WORK TASK> Lines holding the string "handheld" are the ones to copy; find them all in the data.

(Dataset records)
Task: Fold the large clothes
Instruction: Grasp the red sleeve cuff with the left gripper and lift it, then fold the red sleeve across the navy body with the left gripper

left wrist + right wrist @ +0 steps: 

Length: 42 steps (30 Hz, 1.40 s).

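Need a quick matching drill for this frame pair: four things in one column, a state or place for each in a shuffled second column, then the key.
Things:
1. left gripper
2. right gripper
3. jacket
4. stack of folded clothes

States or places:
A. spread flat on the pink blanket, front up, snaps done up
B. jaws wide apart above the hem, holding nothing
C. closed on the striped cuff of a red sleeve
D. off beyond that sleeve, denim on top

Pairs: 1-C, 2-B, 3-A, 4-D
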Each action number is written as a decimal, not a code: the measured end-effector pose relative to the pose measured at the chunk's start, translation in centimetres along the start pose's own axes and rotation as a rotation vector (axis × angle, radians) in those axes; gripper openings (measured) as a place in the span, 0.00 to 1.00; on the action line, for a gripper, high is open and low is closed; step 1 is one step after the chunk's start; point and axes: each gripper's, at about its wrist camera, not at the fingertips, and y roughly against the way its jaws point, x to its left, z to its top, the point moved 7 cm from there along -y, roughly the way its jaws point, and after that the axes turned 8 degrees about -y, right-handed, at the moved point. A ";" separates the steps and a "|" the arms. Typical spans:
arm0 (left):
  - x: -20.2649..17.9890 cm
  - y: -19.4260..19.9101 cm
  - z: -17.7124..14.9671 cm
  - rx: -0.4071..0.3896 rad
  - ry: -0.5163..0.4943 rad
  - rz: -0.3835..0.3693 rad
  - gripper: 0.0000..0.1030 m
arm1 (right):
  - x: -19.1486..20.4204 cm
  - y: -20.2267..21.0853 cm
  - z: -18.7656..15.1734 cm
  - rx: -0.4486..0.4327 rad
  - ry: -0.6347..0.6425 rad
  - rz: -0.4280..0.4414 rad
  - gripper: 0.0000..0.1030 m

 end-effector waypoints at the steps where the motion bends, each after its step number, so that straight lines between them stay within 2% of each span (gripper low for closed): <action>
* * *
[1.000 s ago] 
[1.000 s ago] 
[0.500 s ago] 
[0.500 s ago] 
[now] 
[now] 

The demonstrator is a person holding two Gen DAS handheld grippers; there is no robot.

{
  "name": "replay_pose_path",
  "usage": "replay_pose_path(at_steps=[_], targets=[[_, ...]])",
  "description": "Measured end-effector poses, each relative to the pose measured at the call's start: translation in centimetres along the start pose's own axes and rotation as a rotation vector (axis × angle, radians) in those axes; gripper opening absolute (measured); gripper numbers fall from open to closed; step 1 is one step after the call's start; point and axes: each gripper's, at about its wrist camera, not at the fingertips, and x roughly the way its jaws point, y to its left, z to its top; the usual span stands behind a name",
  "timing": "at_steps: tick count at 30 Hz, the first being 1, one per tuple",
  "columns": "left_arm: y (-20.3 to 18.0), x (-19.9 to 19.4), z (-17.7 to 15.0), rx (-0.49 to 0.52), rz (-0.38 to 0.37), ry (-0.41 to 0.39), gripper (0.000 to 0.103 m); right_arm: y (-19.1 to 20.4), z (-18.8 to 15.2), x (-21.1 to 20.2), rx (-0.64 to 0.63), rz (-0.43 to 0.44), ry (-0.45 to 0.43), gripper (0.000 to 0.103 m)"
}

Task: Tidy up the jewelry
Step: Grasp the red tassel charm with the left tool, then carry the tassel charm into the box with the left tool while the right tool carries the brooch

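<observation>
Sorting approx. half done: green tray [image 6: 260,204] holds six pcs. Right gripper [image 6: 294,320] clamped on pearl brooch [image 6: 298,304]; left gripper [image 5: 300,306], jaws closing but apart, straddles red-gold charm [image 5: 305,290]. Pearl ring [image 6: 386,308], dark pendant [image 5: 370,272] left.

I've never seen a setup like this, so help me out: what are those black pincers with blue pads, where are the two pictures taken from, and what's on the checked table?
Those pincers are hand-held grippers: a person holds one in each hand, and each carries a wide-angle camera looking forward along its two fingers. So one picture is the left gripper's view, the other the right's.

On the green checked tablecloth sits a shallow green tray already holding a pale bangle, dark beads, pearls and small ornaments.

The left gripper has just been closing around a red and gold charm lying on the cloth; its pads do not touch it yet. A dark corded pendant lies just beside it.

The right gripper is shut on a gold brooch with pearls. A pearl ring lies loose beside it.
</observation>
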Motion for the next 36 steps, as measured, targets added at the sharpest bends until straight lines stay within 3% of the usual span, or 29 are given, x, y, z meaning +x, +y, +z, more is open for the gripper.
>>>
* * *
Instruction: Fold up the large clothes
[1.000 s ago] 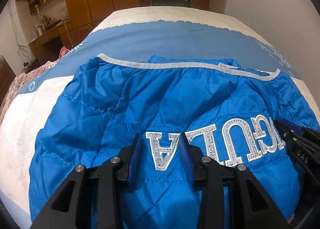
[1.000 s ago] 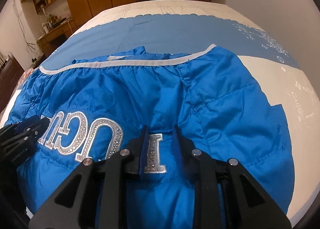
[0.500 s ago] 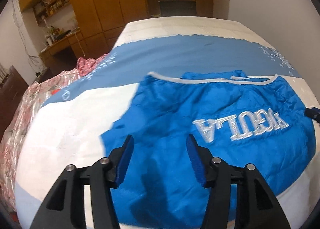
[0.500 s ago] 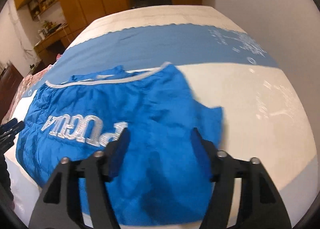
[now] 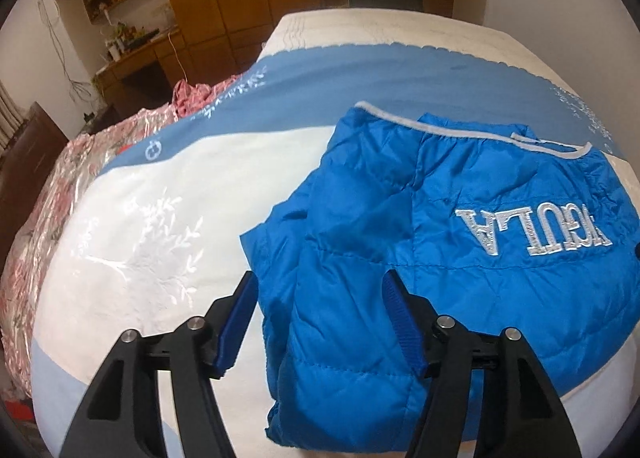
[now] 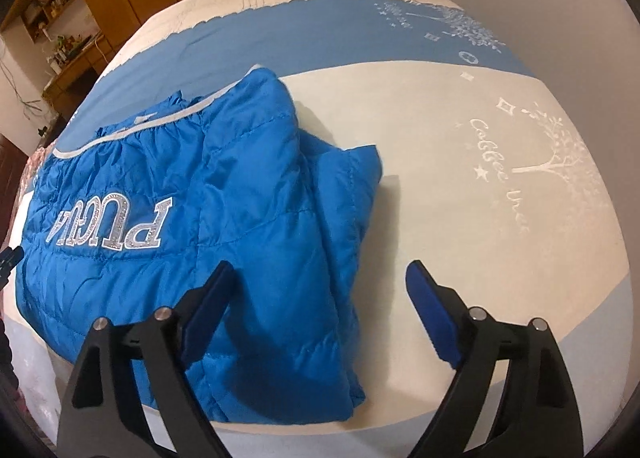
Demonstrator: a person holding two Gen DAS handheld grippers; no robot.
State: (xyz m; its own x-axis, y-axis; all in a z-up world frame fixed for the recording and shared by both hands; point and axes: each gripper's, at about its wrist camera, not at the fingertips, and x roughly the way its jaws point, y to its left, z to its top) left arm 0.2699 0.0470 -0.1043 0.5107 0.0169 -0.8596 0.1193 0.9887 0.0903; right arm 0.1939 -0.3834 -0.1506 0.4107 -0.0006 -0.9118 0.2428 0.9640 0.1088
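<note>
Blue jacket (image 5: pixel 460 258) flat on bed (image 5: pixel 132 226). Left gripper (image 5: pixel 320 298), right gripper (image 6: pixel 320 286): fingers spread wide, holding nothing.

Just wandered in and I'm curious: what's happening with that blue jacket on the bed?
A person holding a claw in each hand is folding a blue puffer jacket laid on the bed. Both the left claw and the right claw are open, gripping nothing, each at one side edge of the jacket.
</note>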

ANSWER BOX>
The demonstrator is a person holding two Gen DAS handheld grippers; there is no robot.
Demonstrator: a person holding two Gen DAS handheld grippers; no robot.

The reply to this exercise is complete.